Goal of the exercise:
Each line from the beginning of the data below through the line containing "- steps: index" should be repeated exactly, please.

====== Given entries

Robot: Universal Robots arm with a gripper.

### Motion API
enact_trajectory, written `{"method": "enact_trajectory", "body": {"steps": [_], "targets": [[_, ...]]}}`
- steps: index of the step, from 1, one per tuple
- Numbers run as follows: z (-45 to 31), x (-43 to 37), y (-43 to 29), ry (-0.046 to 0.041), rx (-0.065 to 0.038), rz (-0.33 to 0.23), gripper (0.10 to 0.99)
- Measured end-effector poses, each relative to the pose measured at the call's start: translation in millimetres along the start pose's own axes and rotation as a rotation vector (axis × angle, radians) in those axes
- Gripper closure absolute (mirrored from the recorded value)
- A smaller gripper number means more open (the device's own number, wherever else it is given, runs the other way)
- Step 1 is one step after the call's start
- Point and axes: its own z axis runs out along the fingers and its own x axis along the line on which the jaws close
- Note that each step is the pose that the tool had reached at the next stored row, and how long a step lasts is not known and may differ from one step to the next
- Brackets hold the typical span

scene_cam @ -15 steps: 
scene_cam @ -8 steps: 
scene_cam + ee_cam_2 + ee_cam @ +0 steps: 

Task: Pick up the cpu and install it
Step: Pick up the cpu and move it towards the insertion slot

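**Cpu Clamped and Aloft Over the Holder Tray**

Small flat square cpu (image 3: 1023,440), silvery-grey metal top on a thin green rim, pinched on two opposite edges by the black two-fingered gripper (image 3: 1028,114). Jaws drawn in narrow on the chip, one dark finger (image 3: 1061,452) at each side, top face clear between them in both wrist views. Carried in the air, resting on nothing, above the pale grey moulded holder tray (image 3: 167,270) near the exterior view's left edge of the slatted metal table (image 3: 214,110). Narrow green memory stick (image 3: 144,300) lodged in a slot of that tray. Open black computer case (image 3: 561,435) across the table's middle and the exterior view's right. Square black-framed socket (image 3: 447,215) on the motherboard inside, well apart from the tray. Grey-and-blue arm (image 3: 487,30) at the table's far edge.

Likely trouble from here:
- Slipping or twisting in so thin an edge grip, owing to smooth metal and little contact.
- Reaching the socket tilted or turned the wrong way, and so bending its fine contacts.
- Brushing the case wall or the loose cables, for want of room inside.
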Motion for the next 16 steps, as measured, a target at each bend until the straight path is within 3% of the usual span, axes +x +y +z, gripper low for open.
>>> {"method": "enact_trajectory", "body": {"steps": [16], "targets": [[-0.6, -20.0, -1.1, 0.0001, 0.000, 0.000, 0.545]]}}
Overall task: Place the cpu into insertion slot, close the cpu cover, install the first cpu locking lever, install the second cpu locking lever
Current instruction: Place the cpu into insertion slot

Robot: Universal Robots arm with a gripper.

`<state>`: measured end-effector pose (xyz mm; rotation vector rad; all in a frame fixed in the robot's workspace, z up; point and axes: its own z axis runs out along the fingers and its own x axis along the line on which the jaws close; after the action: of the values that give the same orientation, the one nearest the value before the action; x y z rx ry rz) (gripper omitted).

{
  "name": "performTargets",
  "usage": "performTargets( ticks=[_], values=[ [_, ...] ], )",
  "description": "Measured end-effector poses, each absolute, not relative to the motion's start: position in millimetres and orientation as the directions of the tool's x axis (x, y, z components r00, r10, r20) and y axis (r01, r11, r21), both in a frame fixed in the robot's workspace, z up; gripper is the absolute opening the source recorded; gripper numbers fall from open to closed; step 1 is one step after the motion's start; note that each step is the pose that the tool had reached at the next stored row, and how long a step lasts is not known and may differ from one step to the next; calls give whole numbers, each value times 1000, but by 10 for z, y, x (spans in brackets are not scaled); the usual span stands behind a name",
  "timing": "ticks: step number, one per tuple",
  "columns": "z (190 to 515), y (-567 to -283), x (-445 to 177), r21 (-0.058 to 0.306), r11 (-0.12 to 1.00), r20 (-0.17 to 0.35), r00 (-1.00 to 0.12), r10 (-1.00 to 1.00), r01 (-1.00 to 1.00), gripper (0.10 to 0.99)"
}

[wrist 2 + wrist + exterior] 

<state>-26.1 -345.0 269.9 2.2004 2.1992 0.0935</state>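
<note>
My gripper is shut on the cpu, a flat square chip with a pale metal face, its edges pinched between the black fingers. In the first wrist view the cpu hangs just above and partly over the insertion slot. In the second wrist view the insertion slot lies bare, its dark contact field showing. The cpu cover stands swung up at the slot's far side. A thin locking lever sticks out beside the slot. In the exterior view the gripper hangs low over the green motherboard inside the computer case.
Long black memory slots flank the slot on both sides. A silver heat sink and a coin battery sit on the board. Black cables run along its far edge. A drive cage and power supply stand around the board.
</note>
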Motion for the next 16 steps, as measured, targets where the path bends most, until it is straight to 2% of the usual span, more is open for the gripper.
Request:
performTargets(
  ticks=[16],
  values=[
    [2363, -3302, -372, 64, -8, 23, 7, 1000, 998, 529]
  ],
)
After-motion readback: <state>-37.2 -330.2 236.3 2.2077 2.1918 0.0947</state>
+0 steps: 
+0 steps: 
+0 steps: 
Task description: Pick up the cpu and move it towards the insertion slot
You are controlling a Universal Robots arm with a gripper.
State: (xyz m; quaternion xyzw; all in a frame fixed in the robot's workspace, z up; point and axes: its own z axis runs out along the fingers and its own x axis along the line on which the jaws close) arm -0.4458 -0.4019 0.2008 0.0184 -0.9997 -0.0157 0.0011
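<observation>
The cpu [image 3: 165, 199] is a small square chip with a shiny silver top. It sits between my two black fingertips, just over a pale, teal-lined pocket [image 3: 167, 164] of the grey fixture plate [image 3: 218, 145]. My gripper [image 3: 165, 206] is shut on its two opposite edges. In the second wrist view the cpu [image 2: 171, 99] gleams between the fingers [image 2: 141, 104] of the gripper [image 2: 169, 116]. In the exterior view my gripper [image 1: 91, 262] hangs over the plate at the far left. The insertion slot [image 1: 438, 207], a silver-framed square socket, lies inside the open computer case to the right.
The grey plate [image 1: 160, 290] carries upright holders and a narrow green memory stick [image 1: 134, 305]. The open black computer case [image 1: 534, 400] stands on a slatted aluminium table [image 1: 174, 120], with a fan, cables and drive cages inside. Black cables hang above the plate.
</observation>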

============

Written response:
Robot: Universal Robots arm with a gripper.

### Motion API
enact_trajectory, written `{"method": "enact_trajectory", "body": {"steps": [_], "targets": [[_, ...]]}}`
- steps: index of the step, from 1, one per tuple

This answer requires nothing further.